Search code examples
mapreducehivehbaseimpalaapache-phoenix

what is the Fastest way to extract data from HBase


I have around 5TB of data distributed across 30 different tables in the HBase. My use case is that based on two specific column in each table that is YEAR and Country i have to create 5K different text files.

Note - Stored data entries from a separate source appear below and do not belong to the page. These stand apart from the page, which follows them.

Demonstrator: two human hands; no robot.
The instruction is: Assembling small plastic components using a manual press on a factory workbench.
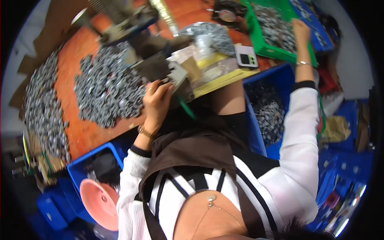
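Grey metal parts (108,90) heaped on orange table (67,82); many apparently left, done ones indistinguishable. Bench press (154,68) beside heap. Green bin (269,51) holds small pieces. Left hand (157,103) curled at press, right hand (301,35) at bin; cannot tell either's grip.

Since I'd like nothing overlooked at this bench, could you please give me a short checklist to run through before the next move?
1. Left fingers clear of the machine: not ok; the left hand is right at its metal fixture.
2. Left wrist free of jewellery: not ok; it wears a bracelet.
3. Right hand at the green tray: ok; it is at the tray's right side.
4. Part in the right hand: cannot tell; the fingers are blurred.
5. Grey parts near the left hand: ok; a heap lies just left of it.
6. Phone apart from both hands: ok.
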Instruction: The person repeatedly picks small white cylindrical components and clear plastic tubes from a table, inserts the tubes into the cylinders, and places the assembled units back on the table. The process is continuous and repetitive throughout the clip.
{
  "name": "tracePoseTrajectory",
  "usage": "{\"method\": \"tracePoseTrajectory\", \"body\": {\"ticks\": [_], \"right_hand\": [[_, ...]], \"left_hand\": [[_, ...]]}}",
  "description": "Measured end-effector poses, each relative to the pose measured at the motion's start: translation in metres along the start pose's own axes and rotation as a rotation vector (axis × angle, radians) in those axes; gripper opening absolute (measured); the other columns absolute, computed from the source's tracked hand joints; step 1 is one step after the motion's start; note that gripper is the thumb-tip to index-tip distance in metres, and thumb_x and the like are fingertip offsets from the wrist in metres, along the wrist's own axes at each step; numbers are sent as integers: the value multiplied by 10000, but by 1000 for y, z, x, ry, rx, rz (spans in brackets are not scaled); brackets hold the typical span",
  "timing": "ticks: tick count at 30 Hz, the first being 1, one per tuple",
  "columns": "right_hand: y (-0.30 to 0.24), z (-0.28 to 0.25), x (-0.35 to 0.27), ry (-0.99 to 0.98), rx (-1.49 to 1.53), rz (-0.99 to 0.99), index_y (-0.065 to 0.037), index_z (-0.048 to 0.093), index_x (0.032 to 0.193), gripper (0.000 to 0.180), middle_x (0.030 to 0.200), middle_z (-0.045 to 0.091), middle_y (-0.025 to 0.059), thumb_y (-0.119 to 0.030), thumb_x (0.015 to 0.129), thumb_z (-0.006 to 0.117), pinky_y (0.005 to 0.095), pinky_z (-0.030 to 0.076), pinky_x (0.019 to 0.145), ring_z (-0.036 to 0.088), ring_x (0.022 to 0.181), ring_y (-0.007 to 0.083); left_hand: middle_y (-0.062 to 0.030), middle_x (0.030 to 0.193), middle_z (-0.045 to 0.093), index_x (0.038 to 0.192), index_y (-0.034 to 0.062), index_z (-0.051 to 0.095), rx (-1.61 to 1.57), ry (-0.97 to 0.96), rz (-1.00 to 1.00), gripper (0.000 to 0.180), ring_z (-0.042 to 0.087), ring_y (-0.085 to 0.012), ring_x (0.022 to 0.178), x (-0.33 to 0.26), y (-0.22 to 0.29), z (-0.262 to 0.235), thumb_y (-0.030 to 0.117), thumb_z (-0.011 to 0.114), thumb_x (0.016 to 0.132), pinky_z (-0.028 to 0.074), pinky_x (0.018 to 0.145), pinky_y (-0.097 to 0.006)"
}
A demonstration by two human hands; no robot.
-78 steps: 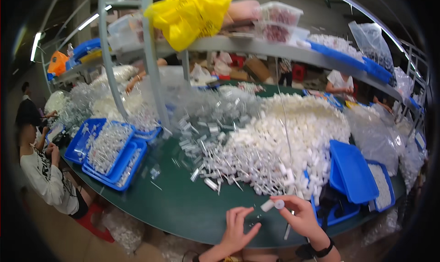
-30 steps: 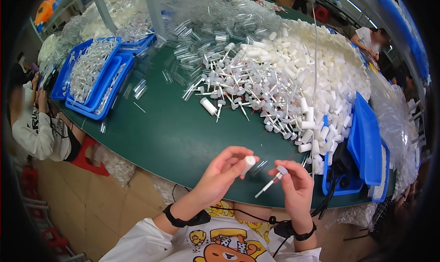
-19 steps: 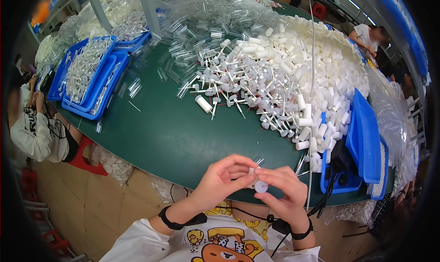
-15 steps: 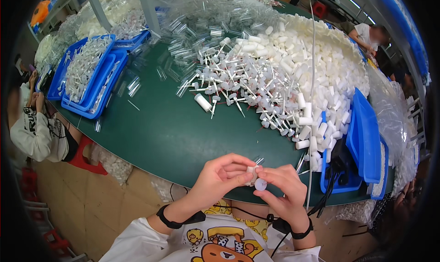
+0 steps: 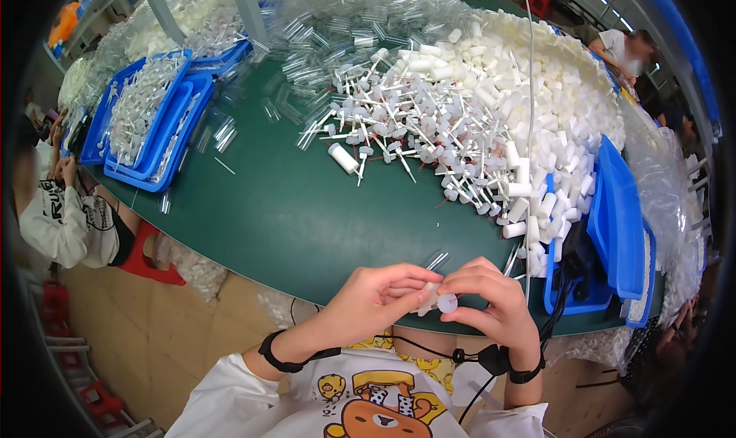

I have integrated HIVE and HBase for this purpose but extraction from HIVE takes very long time . I have to finish this within 10 hours of time . Seeking your idea how to achieve that . I have some question regarding this.

  1. Is HIVE HBase integration is good approach?
  2. Extracting data from HBase using mapreduce will be good idea?
  3. I can not use Apache Phoenix because its not released with HBase .
  4. IMPALA also uses high memory so my cluster in not configured for that.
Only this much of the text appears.